Humans or non-humans, animals, ghosts or machines: the globalised world is populated by an infinite number of intelligences that not only seem strange to us, but whose very strangeness is unpredictable. The stranger emerges from a place where we did not expect it. And we ourselves are strange and stranger to each other. And most certainly, we must learn today to be sufficiently counter-defensive, sufficiently modest, to be able to cope with anxiety, darkness and uncertainty, and to connect with strange strangers... oops, sorry(1), to connect between strange strangers. And all this without sarcasm, and without pretending to have all the cards in your hand, including the terrifying Last Word card — worse than death.

A reality we don't know is coming towards us: from now on, we will have to accept starting from anxiety and ignorance, and attempt an alchemical operation oriented towards joy. Mmm, no, that's wrong again… Let's remove the word ‘alchemical’ with its connotations of divisive and purifying Modernism and its Grand Seigneur tone! Let's start again; a reality we don't know is coming towards us: from now on, we will have to accept starting from anxiety and ignorance, and attempt a joy-oriented form of tinkering.

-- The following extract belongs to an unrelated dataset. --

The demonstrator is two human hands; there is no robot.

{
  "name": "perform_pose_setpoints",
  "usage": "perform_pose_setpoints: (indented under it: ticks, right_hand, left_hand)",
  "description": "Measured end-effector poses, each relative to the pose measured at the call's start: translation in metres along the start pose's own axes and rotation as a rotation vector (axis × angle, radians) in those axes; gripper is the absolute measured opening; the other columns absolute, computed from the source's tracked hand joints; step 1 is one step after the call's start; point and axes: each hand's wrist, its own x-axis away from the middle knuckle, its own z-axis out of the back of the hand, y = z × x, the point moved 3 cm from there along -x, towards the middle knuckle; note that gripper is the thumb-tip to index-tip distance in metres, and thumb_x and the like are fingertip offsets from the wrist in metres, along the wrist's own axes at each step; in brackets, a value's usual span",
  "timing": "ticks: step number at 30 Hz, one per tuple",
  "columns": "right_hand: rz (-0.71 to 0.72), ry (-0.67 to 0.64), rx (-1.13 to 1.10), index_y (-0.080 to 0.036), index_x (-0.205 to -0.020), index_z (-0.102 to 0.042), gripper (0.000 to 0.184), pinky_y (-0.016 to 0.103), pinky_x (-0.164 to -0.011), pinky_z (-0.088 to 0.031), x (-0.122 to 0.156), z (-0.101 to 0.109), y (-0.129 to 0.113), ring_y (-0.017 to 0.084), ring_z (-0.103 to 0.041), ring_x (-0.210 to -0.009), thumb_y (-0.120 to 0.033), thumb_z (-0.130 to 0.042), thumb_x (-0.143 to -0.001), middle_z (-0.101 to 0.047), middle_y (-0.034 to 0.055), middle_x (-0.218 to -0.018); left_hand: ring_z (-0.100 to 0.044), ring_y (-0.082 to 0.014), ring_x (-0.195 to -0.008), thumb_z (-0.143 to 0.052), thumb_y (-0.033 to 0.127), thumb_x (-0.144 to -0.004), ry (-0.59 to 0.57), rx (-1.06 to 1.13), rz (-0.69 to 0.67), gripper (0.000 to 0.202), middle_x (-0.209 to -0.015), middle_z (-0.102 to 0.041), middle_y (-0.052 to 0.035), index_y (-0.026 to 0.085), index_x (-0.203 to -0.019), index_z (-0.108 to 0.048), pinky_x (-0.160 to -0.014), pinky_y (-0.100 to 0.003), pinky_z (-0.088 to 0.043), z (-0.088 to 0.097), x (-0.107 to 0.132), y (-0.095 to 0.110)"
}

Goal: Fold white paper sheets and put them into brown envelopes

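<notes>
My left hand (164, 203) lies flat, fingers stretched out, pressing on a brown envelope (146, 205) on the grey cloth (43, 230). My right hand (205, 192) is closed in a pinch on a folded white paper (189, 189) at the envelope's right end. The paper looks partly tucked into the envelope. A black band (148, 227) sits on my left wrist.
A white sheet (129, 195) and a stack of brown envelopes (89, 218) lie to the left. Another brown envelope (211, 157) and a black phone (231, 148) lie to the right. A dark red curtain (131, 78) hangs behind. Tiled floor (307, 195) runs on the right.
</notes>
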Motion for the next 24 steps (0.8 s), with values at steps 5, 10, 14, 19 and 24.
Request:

The three performances we are presenting during this residency at the Musikfestival Bern have one thing in common: like octopuses, they send out pseudopods in all directions and attempt to forge new connections (with Indian Carnatic music, the creative music of the AACM Chicago, Ars Subtilior, choreographic formalism, Viennese Romanticism, Elizabethan melancholy, postmodern micro-narratives, and much more). But we take the risk of connecting these bare electrical wires, flat on the table, without the veneer of self-irony. The risk of ‘practising curiosity without sadism’, as Donna Haraway writes. Criticism will be your task, dear audience. And we will be more than happy to discuss it with you! Come and find us in friendship: high culture is made in brasseries, said old Freud; if that is the case, we're ready.

Another thing we should point out, to conclude, is that medieval music, as well as that of the AACM or Jürg Frey, does not reside entirely in a score. The music we like to play can often only emerge through collective decoding, which requires a great deal of individual responsibility and interdependence among all the musicians. To put it briefly, one could say that the keyword in modern music has been Structure; then came the question of Sound; then the question of the Stage; and today it is the question of how we work together as a collective.


(1)Yes, moving away from egocentrism, Eurocentrism and normocentrism is more than a decision, it is a series of mistakes and repeats, it is a discipline, it is a grammar to be explored — just like in music, have you noticed?
      

      
BERN'S QUESTIONNAIRE
Which work of art has recently captivated you so much that you can't get it out of your head?
 
ANSWER
Composer Brendan Champeaux recently composed a strange, haunting, beautiful piece for Ictus, inspired by excerpts from the book Thorow by American poet Susan Howe. He then gave us the book, which literally captivated us…

‘Thorow’ plays on the name of the poet Henry David Thoreau and on an obsolete spelling of the word ‘thorough’, which evokes the idea of passage (passage through civilisation, as through a frozen pond). We still need enigmatic writings. Hidden in the enigma of complex writing is a dark and damp element that protects us from the atrocious sun of efficiency. Howe's writing is enigmatic in a particular way: there are spelling mistakes, stutters, doubts. She works from a place of weakness.